INFORMATION PROVIDED section start

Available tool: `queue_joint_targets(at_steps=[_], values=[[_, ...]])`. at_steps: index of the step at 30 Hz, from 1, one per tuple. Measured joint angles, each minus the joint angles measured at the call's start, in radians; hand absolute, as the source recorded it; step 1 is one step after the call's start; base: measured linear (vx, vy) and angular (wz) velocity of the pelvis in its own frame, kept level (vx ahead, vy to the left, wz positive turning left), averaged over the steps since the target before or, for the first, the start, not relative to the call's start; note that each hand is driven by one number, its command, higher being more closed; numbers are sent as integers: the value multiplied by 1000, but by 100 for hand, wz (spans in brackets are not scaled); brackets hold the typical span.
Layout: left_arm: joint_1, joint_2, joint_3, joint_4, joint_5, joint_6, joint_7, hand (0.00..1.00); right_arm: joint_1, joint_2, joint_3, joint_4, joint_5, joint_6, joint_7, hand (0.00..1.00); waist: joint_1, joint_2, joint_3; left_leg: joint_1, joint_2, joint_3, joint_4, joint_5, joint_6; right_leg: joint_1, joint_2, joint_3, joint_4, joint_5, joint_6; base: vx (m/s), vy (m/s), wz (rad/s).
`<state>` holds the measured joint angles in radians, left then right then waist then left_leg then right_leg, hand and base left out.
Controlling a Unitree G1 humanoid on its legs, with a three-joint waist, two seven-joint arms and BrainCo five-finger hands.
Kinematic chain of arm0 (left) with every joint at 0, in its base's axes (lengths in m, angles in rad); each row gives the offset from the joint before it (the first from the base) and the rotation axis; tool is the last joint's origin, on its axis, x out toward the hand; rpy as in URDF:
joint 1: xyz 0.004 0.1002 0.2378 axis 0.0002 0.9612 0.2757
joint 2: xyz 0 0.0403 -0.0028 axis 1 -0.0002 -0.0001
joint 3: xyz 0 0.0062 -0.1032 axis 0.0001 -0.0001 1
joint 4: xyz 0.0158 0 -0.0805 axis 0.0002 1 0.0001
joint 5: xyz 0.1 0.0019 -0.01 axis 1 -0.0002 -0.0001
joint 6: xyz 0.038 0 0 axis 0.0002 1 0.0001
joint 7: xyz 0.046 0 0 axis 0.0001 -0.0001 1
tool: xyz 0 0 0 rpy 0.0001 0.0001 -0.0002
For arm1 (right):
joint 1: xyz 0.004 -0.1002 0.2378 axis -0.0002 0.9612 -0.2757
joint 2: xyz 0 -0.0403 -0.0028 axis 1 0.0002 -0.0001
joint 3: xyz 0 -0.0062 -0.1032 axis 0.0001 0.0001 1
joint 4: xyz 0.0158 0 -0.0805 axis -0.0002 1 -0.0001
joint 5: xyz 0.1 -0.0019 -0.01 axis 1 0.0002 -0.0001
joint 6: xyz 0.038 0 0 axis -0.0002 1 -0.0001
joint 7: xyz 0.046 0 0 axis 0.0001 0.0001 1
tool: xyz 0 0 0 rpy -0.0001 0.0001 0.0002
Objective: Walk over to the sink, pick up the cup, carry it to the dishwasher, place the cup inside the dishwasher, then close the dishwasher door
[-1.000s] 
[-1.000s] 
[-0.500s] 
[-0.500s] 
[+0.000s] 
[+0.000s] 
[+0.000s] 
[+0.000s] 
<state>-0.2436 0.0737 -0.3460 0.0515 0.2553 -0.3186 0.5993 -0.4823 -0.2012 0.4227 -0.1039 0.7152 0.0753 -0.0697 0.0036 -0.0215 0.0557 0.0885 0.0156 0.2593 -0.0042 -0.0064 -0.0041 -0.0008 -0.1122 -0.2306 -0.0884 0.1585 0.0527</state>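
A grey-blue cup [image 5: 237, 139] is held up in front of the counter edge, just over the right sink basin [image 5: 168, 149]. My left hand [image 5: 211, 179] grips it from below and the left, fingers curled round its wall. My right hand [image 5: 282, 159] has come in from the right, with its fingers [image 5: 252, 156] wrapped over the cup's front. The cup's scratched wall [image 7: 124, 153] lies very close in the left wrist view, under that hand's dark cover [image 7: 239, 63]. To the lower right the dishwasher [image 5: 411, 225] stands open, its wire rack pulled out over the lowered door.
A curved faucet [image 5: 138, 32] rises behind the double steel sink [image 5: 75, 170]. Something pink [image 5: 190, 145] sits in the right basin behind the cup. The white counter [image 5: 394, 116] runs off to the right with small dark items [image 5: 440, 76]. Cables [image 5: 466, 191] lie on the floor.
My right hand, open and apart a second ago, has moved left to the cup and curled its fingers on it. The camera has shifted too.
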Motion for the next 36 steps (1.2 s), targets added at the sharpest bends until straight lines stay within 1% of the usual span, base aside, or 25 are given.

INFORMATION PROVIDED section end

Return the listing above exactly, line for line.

TASK RESPONSE ->
Available tool: `queue_joint_targets(at_steps=[_], values=[[_, ...]])`. at_steps: index of the step at 30 Hz, from 1, one per tuple. Measured joint angles, each minus the joint angles measured at the call's start, in radians; hand absolute, as the source recorded it; step 1 is one step after the call's start; base: measured linear (vx, vy) and angular (wz) velocity of the pelvis in its own frame, kept level (vx ahead, vy to the left, wz positive turning left), averaged over the steps since the target before or, for the first, the start, not relative to the call's start; note that each hand is driven by one number, its command, higher being more closed; numbers are sent as integers: the value multiplied by 1000, but by 100 for hand, wz (spans in brackets are not scaled); brackets hold the typical span.
Layout: left_arm: joint_1, joint_2, joint_3, joint_4, joint_5, joint_6, joint_7, hand (0.00..1.00); right_arm: joint_1, joint_2, joint_3, joint_4, joint_5, joint_6, joint_7, hand (0.00..1.00); waist: joint_1, joint_2, joint_3; left_leg: joint_1, joint_2, joint_3, joint_4, joint_5, joint_6; right_leg: joint_1, joint_2, joint_3, joint_4, joint_5, joint_6; base: vx (m/s), vy (m/s), wz (rad/s).
`<state>` holds the measured joint angles in radians, left then right then waist then left_leg then right_leg, hand and base left out.
Controlling a Unitree G1 humanoid on its legs, with a three-joint waist, two seven-joint arms and BrainCo five-finger hands.
Kinematic chain of arm0 (left) with every joint at 0, in its base's axes (lengths in m, angles in rad); each row gives the offset from the joint before it (the first from the base) and the rotation axis; tool is the last joint's origin, on its axis, x out toward the hand; rpy as in URDF:
joint 1: xyz 0.004 0.1002 0.2378 axis 0.0002 0.9612 0.2757
joint 2: xyz 0 0.0403 -0.0028 axis 1 -0.0002 -0.0001
joint 3: xyz 0 0.0062 -0.1032 axis 0.0001 -0.0001 1
joint 4: xyz 0.0158 0 -0.0805 axis 0.0002 1 0.0001
joint 5: xyz 0.1 0.0019 -0.01 axis 1 -0.0002 -0.0001
joint 6: xyz 0.038 0 0 axis 0.0002 1 0.0001
joint 7: xyz 0.046 0 0 axis 0.0001 -0.0001 1
tool: xyz 0 0 0 rpy 0.0001 0.0001 -0.0002
For arm1 (right):
joint 1: xyz 0.004 -0.1002 0.2378 axis -0.0002 0.9612 -0.2757
joint 2: xyz 0 -0.0403 -0.0028 axis 1 0.0002 -0.0001
joint 3: xyz 0 -0.0062 -0.1032 axis 0.0001 0.0001 1
joint 4: xyz 0.0158 0 -0.0805 axis -0.0002 1 -0.0001
joint 5: xyz 0.1 -0.0019 -0.01 axis 1 0.0002 -0.0001
joint 6: xyz 0.038 0 0 axis -0.0002 1 -0.0001
joint 7: xyz 0.046 0 0 axis 0.0001 0.0001 1
tool: xyz 0 0 0 rpy -0.0001 0.0001 0.0002
Objective: Walk over to the sink, pick up the cup, carry it to the dishwasher, place the cup inside the dishwasher, then close the dishwasher door
[-1.000s] 
[-1.000s] 
[-0.500s] 
[-0.500s] 
[+0.000s] 
[+0.000s] 
[+0.000s] 
[+0.000s] 
<state>-0.2436 0.0737 -0.3460 0.0515 0.2553 -0.3186 0.5993 -0.4823 -0.2012 0.4227 -0.1039 0.7152 0.0753 -0.0697 0.0036 -0.0215 0.0557 0.0885 0.0156 0.2593 -0.0042 -0.0064 -0.0041 -0.0008 -0.1122 -0.2306 -0.0884 0.1585 0.0527</state>
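A grey-blue cup [image 5: 237, 139] is held up in front of the counter edge, just over the right sink basin [image 5: 168, 149]. My left hand [image 5: 211, 179] grips it from below and the left, fingers curled round its wall. My right hand [image 5: 282, 159] has come in from the right, with its fingers [image 5: 252, 156] wrapped over the cup's front. The cup's scratched wall [image 7: 124, 153] lies very close in the left wrist view, under that hand's dark cover [image 7: 239, 63]. To the lower right the dishwasher [image 5: 411, 225] stands open, its wire rack pulled out over the lowered door.
A curved faucet [image 5: 138, 32] rises behind the double steel sink [image 5: 75, 170]. Something pink [image 5: 190, 145] sits in the right basin behind the cup. The white counter [image 5: 394, 116] runs off to the right with small dark items [image 5: 440, 76]. Cables [image 5: 466, 191] lie on the floor.
My right hand, open and apart a second ago, has moved left to the cup and curled its fingers on it. The camera has shifted too.
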Motion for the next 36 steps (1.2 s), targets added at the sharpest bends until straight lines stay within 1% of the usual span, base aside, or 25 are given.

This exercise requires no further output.